→ **Exercise instructions**
Could you return the full listing, every line exactly as given?

====

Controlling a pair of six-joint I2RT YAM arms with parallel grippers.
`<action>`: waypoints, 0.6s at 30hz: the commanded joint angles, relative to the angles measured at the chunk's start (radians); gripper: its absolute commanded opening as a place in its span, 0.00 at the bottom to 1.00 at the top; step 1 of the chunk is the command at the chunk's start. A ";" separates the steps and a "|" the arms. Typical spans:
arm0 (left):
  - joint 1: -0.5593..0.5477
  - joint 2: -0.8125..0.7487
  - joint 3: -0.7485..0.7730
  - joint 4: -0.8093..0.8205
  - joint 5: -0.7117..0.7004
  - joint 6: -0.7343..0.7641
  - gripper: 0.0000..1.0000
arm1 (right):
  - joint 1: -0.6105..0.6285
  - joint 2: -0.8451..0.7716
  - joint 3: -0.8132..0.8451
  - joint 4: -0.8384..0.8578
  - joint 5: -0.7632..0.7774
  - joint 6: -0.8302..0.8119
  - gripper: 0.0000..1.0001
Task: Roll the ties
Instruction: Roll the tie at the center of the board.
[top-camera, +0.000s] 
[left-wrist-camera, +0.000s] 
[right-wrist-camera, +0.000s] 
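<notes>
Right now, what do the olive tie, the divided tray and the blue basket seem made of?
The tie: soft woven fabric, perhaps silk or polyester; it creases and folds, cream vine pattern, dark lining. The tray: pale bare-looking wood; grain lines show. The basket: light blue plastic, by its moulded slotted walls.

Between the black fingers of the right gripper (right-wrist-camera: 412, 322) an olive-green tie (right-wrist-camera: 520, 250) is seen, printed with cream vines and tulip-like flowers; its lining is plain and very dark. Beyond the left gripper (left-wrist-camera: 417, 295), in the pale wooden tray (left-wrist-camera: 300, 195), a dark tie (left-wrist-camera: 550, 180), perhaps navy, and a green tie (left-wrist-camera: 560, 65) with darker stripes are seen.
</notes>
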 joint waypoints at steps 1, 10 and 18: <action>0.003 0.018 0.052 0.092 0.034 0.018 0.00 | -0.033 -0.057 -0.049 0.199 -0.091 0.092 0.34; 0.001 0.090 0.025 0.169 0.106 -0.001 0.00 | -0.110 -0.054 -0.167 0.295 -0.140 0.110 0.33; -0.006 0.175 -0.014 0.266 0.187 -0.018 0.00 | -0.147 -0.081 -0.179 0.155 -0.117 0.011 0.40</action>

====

→ **Reply**
Controlling a pair of six-joint I2RT YAM arms with parallel grippers.
`<action>`: waypoints, 0.6s at 30hz: the commanded joint angles, relative to the angles measured at the chunk's start (radians); gripper: its absolute commanded opening as a place in its span, 0.00 at the bottom to 1.00 at the top; step 1 of the chunk is the command at the chunk's start. A ";" separates the steps and a "|" the arms. Typical spans:
arm0 (left):
  - joint 1: -0.5593..0.5477
  - joint 2: -0.8125..0.7487
  - joint 3: -0.7485..0.7730
  - joint 4: -0.8093..0.8205
  - joint 5: -0.7117..0.7004
  - joint 6: -0.7343..0.7641
  - gripper: 0.0000..1.0000
arm1 (right):
  - joint 1: -0.6105..0.6285
  - joint 2: -0.8451..0.7716
  - joint 3: -0.8132..0.8451
  - joint 4: -0.8384..0.8578
  - joint 5: -0.7632..0.7774
  - joint 6: -0.8302..0.8119
  - gripper: 0.0000..1.0001
Task: Roll the ties
Instruction: Roll the tie at the center of the board.
[top-camera, +0.000s] 
[left-wrist-camera, +0.000s] 
[right-wrist-camera, +0.000s] 
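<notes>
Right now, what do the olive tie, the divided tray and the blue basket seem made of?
The tie: soft woven fabric, perhaps silk or polyester; it creases and folds, cream vine pattern, dark lining. The tray: pale bare-looking wood; grain lines show. The basket: light blue plastic, by its moulded slotted walls.

Between the black fingers of the right gripper (right-wrist-camera: 412, 322) an olive-green tie (right-wrist-camera: 520, 250) is seen, printed with cream vines and tulip-like flowers; its lining is plain and very dark. Beyond the left gripper (left-wrist-camera: 417, 295), in the pale wooden tray (left-wrist-camera: 300, 195), a dark tie (left-wrist-camera: 550, 180), perhaps navy, and a green tie (left-wrist-camera: 560, 65) with darker stripes are seen.
</notes>
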 joint waypoints at steps 1, 10 and 18: <action>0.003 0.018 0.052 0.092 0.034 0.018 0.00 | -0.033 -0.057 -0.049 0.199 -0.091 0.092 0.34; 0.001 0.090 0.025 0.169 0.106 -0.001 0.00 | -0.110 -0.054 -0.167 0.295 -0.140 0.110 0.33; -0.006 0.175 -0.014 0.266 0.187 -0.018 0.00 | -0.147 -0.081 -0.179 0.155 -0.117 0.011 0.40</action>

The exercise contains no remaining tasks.